Seeing is not the same as seeing a long-time girlfriend.
So while I'd seen her just this past Friday at the VMFA, we hadn't had a chance to catch up then and it had been far too long since we had.
I picked her up at work and we touched down just in time for happy hour at an uncrowded bar that quickly became a lot more crowded.
It's such an estrogen release to rant and ramble for ninety minutes and then just leave it behind with our empty glasses.
We had time constraints because she had to be back at work, so we had to cherry-pick our topics.
Of course she wanted to hear about my Mom's big birthday bash, mainly because she'd heard so many stories about a couple of my (ahem) "difficult" sisters who were there so she was curious about how it all went down.
I think I may have gotten the biggest laugh of all when I told her the home movies story, but then how often do you see images of you and your sisters opening Christmas presents inter-spliced with random footage of someone doing lines of coke under a "Happy New Year!" banner?
And, I might add, with a soundtrack behind it.
I think the story of how the New Year's tape got mixed in with my parents' home movies, converted to DVD and passed out at my Mom's party might have made her day.
We did our usual dissection of our lives, with her making a case for the always challenging "wait and see" method of handling life.

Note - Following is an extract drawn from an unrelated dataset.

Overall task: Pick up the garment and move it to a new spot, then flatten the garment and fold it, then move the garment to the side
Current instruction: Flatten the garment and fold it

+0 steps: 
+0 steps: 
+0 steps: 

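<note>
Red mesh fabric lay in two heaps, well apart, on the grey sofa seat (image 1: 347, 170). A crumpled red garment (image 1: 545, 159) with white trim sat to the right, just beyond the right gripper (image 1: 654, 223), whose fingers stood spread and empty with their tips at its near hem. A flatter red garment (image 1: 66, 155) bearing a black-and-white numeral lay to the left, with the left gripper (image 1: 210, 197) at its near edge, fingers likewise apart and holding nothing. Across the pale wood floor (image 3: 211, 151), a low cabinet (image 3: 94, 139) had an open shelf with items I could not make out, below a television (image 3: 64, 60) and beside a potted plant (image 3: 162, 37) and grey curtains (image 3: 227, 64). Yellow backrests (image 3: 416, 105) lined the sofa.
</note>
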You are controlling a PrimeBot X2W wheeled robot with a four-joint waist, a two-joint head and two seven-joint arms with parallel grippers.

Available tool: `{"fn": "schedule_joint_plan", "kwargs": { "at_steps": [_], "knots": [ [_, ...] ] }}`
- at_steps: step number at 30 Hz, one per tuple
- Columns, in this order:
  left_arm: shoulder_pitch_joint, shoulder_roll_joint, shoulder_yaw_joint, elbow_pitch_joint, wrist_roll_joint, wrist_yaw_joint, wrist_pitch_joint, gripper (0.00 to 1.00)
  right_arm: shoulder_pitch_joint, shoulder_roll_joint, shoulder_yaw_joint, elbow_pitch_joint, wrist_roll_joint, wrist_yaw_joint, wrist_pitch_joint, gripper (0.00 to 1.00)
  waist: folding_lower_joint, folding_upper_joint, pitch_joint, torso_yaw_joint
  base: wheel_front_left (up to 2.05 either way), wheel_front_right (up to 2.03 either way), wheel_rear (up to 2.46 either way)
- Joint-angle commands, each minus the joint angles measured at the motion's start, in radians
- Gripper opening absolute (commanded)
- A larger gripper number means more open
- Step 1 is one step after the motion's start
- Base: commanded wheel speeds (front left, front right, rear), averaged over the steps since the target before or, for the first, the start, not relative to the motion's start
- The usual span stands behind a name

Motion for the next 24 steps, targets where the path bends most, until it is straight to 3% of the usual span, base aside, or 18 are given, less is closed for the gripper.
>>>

Like Cinderella, all at once she had to be swept away and back to work (although not to sweep out the ashes from the fireplace), our only delay being the Man About Town running after us as we exited the restaurant, wanting to say hello and share an upcoming art event.
Happily, I got her back to work before she turned into a pumpkin.
From there I made a mad dash to catch this week's VCU Cinematheque series offering, "Alexandra."
It was the story of a grandmother who comes to visit her grandson, a Russian army captain, at his military base during the second Chechen war.
Shot in beautiful sepia tones, the 100-degree heat is a palpable thing that Alexandra just can't get used to as she wanders first around the base and then into town to the marketplace to see what she can see.
Naturally, the guards tell her not to leave the base but she wins them over by promising to bring back cigarettes and cookies.
We all have our price.
One very distinctive feature of the film was its slow and deliberate pace, which has the two male VCU students on either side of me shifting non-stop in their seats throughout the movie in an attempt to stay awake.
Just for the record, that's their ADD and not because it wasn't a riveting film.
"Alexandra" was nominated for the Palme d'Or at Cannes and ended up on many critics' best-of list.
But, despite being a war movie, there were no battle scenes, no fighting and no action except an old lady shuffling around a dusty camp and down a dustier dirt road.
And really, the film had as much to do with aging as with war, like when she and her grandson discuss life, she telling him that she wants to live more even though her body is aging quickly.
It's her years of experience talking when she advises the much younger man to use the privilege of changing your mind before it's too late.
Hell, who couldn't stand to be reminded of that lesson?